Required work: The word to look for is "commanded". Report every line of the entries below that has it.

----------------------------------------

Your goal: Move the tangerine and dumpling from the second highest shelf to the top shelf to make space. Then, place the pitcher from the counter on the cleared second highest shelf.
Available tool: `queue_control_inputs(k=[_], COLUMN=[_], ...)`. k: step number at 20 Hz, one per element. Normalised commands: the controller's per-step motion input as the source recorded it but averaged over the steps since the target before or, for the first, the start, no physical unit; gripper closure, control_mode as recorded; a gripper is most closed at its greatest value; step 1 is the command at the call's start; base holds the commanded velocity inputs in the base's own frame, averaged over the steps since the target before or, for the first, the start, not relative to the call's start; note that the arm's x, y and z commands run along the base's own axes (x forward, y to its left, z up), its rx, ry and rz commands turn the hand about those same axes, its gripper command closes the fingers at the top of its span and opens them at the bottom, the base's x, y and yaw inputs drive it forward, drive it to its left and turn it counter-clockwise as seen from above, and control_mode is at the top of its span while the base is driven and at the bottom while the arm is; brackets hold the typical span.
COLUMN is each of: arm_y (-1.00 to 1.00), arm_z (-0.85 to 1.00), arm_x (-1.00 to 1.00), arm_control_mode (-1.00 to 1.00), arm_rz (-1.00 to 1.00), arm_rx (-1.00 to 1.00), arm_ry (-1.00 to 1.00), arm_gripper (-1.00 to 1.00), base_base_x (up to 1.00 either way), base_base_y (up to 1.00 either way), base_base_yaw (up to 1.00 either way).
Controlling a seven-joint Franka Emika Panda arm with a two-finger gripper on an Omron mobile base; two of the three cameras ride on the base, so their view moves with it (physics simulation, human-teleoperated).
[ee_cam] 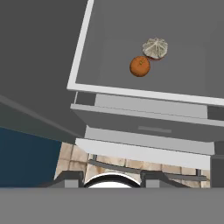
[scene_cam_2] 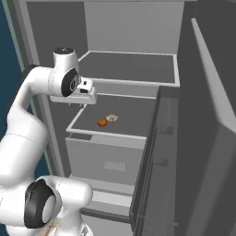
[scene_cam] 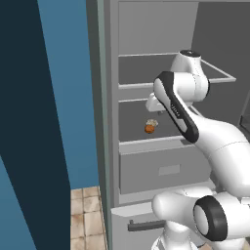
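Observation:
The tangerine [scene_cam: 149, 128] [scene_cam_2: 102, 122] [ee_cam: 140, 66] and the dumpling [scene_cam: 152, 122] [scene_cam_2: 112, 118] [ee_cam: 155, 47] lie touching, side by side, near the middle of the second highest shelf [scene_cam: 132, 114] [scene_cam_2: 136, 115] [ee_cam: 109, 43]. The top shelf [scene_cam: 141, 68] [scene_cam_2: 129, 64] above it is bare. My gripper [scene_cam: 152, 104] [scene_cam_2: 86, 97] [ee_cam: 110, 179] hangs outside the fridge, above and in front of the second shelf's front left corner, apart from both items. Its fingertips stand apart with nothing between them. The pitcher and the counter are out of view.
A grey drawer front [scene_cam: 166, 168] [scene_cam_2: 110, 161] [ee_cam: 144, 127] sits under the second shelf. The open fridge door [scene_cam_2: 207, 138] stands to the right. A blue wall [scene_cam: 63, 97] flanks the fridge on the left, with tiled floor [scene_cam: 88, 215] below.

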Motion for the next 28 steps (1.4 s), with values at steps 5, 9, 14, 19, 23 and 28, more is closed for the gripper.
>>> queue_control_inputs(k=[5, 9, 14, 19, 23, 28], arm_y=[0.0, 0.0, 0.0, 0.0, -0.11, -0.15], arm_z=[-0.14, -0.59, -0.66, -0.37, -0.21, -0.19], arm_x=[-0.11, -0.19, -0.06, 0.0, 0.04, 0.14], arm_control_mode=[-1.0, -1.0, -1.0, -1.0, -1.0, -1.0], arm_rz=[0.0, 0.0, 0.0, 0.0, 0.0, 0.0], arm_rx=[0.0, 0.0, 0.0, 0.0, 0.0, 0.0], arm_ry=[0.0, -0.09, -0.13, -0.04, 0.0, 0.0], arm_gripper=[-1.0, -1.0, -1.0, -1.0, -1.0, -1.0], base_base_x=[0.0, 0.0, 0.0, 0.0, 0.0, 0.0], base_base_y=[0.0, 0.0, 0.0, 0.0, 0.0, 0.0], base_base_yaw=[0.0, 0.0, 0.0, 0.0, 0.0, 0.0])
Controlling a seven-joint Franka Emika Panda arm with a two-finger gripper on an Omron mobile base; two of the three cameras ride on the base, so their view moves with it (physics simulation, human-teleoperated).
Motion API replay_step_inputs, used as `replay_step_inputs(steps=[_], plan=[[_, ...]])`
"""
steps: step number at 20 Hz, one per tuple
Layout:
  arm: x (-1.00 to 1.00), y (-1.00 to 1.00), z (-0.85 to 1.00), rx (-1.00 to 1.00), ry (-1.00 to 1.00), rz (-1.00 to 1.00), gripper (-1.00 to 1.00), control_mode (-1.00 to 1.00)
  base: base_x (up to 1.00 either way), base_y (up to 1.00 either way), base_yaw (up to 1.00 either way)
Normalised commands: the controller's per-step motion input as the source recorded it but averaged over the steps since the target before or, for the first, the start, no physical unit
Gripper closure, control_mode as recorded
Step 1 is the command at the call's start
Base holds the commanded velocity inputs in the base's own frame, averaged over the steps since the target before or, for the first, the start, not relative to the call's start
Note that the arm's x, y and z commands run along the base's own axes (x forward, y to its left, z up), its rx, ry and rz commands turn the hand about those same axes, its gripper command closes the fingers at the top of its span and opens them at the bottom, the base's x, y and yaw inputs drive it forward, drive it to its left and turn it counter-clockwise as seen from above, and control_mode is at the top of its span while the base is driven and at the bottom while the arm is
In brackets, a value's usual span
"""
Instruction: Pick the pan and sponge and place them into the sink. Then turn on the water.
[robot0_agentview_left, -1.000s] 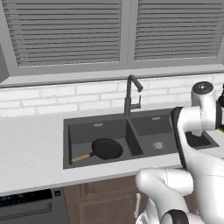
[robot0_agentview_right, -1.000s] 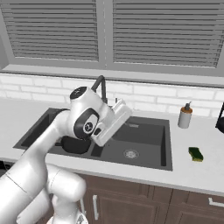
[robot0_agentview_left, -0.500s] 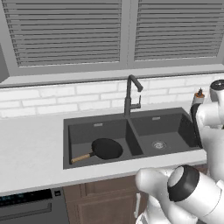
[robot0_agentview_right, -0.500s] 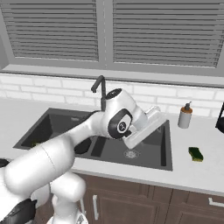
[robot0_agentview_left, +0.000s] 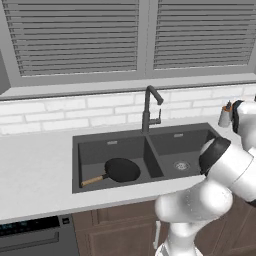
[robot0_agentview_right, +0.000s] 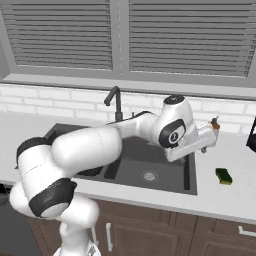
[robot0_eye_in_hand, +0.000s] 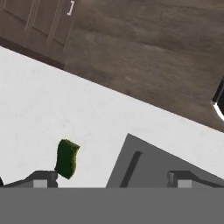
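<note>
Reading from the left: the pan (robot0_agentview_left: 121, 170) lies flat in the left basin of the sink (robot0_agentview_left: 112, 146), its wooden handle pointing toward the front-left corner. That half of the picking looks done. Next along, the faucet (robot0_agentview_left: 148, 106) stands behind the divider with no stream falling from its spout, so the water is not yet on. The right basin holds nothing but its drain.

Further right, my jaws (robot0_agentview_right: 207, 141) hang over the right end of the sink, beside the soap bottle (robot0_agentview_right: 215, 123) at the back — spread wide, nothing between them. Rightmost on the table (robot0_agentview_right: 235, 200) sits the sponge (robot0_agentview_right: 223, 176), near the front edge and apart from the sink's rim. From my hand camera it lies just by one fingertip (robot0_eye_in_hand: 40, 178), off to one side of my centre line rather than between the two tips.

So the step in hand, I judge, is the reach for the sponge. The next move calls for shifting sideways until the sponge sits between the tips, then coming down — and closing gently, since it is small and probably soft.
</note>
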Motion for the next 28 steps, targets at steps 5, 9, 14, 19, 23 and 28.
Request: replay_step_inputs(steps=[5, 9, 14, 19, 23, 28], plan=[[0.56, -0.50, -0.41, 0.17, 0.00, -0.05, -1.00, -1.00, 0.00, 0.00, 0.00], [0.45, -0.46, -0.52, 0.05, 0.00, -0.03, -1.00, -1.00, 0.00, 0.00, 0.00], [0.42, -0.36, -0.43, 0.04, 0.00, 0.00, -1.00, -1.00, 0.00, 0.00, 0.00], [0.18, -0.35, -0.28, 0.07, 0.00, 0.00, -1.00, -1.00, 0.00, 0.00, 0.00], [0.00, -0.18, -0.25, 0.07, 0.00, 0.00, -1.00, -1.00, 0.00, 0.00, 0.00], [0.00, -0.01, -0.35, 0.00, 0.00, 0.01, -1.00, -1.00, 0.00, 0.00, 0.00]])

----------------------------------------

Output for this exercise:
Available tool: `queue_control_inputs(k=[_], COLUMN=[_], ...)`. k: step number at 20 Hz, one per element. Normalised commands: the controller's per-step motion input as the source recorded it but averaged over the steps since the target before or, for the first, the start, no physical unit; gripper closure, control_mode as recorded; a gripper is most closed at its greatest value; step 1 is the command at the call's start; base holds the commanded velocity inputs in the base's own frame, averaged over the steps since the target before or, for the first, the start, not relative to the call's start; note that the arm's x, y and z commands run along the base's own axes (x forward, y to its left, z up), its rx, ry and rz commands turn the hand about those same axes, its gripper command closes the fingers at the top of its span and opens them at the bottom, the base's x, y and yaw inputs drive it forward, drive it to its left and turn it counter-clockwise as seen from above, and control_mode is at the top of its span while the base is driven and at the bottom while the arm is; brackets hold the typical span.
Base holds the commanded velocity inputs in the base's own frame, averaged over the steps since the target before or, for the first, the start, not relative to the call's start

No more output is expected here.